→ **Problem statement**
Only the lines with the string "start" are needed; return each of them from the entries below.

[Data extracted from a collection]
☆ ☆ ☆
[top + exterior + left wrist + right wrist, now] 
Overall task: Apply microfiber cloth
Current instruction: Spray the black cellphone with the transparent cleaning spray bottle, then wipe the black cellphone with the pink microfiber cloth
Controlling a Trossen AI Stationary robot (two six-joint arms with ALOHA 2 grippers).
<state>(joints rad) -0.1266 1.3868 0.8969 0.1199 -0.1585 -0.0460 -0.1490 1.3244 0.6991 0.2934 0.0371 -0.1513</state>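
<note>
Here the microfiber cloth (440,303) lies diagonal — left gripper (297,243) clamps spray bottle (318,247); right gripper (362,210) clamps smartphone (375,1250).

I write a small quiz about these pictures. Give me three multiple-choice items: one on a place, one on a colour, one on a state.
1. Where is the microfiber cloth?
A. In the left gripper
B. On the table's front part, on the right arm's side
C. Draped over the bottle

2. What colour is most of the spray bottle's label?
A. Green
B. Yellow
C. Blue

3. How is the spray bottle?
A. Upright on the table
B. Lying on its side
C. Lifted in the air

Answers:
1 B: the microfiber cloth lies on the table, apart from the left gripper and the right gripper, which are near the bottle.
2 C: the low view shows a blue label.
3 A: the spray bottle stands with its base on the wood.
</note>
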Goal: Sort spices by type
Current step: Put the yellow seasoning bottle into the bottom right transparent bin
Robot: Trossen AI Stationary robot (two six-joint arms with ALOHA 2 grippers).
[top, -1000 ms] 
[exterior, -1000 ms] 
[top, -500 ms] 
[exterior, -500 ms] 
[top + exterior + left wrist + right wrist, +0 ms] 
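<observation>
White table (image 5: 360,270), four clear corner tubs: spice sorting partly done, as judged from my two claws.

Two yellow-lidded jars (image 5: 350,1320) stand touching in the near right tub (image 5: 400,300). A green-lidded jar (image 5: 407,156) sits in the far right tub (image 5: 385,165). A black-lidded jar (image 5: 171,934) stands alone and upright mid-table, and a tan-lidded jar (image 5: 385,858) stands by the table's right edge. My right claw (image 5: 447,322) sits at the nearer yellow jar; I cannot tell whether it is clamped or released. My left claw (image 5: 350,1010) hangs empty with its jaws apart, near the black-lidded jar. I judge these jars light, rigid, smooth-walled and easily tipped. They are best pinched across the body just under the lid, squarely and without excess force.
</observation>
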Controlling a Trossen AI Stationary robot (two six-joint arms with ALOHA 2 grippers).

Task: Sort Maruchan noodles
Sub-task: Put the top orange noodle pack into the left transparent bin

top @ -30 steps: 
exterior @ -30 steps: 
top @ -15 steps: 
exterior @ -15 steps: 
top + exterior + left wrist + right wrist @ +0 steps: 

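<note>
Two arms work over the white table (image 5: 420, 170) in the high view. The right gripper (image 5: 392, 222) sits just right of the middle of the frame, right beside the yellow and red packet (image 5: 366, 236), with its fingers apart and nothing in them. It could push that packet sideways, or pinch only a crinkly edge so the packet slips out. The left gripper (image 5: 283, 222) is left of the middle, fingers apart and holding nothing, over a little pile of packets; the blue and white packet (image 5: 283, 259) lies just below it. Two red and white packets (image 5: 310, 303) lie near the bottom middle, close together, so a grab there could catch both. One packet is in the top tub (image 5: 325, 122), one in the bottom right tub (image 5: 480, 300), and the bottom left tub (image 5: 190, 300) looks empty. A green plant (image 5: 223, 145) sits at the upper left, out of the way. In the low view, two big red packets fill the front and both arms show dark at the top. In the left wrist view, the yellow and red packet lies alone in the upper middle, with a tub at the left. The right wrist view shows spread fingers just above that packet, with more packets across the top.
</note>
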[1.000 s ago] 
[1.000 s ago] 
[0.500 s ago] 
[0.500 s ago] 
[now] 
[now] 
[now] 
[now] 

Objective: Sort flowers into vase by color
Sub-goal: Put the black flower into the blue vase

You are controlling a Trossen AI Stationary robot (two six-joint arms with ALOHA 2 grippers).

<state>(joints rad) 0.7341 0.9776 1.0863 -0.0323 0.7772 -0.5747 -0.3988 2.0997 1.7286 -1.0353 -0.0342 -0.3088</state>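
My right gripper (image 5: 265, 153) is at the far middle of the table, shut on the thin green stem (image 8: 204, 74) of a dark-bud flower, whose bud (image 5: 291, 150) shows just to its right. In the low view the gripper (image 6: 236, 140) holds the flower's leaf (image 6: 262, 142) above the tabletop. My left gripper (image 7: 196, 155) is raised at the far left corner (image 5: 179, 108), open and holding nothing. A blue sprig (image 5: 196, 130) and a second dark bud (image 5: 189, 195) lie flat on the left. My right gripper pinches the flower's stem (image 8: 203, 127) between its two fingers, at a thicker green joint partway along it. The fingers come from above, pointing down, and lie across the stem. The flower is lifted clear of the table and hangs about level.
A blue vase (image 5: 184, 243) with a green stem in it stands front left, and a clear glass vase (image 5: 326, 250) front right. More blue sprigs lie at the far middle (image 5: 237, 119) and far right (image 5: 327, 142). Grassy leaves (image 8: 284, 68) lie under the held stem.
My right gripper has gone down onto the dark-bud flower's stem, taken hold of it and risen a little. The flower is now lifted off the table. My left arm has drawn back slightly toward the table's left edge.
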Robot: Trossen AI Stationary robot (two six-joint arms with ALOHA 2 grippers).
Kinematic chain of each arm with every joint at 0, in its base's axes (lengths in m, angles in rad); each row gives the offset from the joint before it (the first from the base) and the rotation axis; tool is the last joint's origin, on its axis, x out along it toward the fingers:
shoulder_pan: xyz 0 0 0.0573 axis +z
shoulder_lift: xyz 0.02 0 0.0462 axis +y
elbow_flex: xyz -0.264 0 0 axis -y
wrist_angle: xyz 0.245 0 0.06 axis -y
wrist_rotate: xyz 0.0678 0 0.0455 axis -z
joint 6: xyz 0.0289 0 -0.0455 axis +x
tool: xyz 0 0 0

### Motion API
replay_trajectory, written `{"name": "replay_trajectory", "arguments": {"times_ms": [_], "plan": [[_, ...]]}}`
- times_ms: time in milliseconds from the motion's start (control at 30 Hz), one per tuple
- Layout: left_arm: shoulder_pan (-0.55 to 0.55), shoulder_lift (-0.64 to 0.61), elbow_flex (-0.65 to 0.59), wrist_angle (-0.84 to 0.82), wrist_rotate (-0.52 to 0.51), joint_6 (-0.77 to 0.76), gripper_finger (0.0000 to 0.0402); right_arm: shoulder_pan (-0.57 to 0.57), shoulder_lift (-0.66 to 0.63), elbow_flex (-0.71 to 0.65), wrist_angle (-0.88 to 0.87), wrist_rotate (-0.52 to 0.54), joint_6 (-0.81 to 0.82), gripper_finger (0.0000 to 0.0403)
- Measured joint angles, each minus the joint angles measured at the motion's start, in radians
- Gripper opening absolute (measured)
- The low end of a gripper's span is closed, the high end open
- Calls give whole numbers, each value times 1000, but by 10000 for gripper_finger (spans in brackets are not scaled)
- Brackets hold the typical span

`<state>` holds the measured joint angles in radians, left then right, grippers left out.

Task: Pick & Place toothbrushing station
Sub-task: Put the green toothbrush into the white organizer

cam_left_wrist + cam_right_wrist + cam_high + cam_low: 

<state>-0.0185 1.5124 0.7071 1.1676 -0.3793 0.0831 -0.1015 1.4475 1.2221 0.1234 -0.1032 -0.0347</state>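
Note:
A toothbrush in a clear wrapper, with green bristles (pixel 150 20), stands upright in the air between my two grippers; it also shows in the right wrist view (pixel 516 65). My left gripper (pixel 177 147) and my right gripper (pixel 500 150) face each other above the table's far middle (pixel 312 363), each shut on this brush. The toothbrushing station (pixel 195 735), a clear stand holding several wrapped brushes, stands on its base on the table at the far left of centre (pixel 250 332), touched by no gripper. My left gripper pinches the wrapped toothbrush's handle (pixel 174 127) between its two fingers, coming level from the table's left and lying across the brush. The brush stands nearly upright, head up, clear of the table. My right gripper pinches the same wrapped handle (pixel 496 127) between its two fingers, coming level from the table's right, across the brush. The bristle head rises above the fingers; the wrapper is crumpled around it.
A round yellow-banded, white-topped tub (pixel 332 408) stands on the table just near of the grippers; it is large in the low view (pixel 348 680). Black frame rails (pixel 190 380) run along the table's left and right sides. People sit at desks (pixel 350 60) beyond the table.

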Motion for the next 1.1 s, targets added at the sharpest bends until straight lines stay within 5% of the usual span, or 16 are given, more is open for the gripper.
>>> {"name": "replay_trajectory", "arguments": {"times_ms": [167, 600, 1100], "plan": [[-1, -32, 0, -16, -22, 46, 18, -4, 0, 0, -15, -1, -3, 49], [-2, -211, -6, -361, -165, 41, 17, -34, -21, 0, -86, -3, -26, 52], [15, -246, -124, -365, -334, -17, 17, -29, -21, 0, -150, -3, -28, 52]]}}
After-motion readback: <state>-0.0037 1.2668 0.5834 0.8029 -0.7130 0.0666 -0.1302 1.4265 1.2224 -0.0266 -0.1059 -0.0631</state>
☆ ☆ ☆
→ **Response**
- times_ms: time in milliseconds from the motion's start (control at 30 Hz), one per tuple
- Measured joint angles, each minus the joint angles measured at the motion's start, in radians

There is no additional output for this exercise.